My perspective on this is based on my experience of having worked in many Lumad areas for 30 years now as an environmenta l and human rights lawyer. I know the dynamics very well in Lumad areas and am aware that are two elephants in the room here – at a superficial level, the communist insurgency and the national democratic revolution which finds the Lumad squeezed between the military and the New People’s Army; But at a deeper level, this is about control over natural resources, especially the minerals, that are abundant in Lumad territory.
I also wrote in 2015 about the complicity of DepEd in what was being done to the Lumad, repeated again today. Knowing the good people that led the department then and are leading the department now, I have to assume that they did and do not intend to marginalize the Lumad more. But these are the unintended consequences when redbaiting propaganda is accepted without question. People die as a result when that happens. School are closed at the detriment of childre
Domestic and International Law
No less than the 1987 Constitution of the Philippines mandates the State to protect and promote the right of all citizens to quality education at all levels and shall take appropriate steps to make education accessible to all. Section 2(4) of Article XIV provides that the State shall “encourage non-formal, informal, and indigenous learning systems, as well as self-learning, independent, and out-of-school study program particularly those that respond to community needs.” Section 17 of the same Article states that “The State shall recognize, respect, and protect the rights of indigenous cultural communities to preserve and develop their cultures, traditions, and institutions.” Finally, Section 22 of Article II dictates the State’s recognition and promotion of the rights of indigenous cultural communities within the framework of national unity and development.

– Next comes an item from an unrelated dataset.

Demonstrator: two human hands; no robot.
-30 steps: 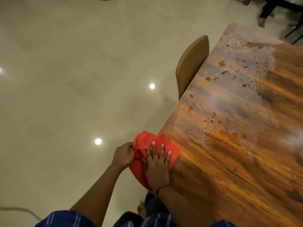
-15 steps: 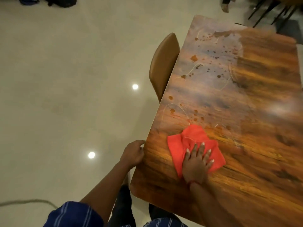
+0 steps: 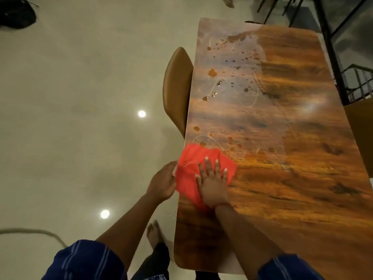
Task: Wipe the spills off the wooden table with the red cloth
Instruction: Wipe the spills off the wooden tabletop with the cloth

Being the supreme law of the land, the Philippine Constitution calls for the protection, preservation, and celebration of indigenous communities, including the Lumad, and their right to an education that is relevant to their needs and the needs of their communities. In order to alleviate concerns after the closure, the Department of Education has pronounced that the 11,000 Lumad students may enrol in public schools. However, such is a violation of the fact that Lumad students, being part of the indigenous communities, have different learning priorities, and should be taught using the medium that is most relevant to them. Such is the concept of self-determination.
In addition to the Constitutional provisions, Republic Act No. 8371, or the Indigenous Peoples’ Rights Act of 1997, provides that the State shall provide a complete, adequate, and integrated system of education, without prejudice to their right to establish and control their educational systems and institutions by providing education in their own language, in a manner appropriate to their cultural methods of teaching and learning.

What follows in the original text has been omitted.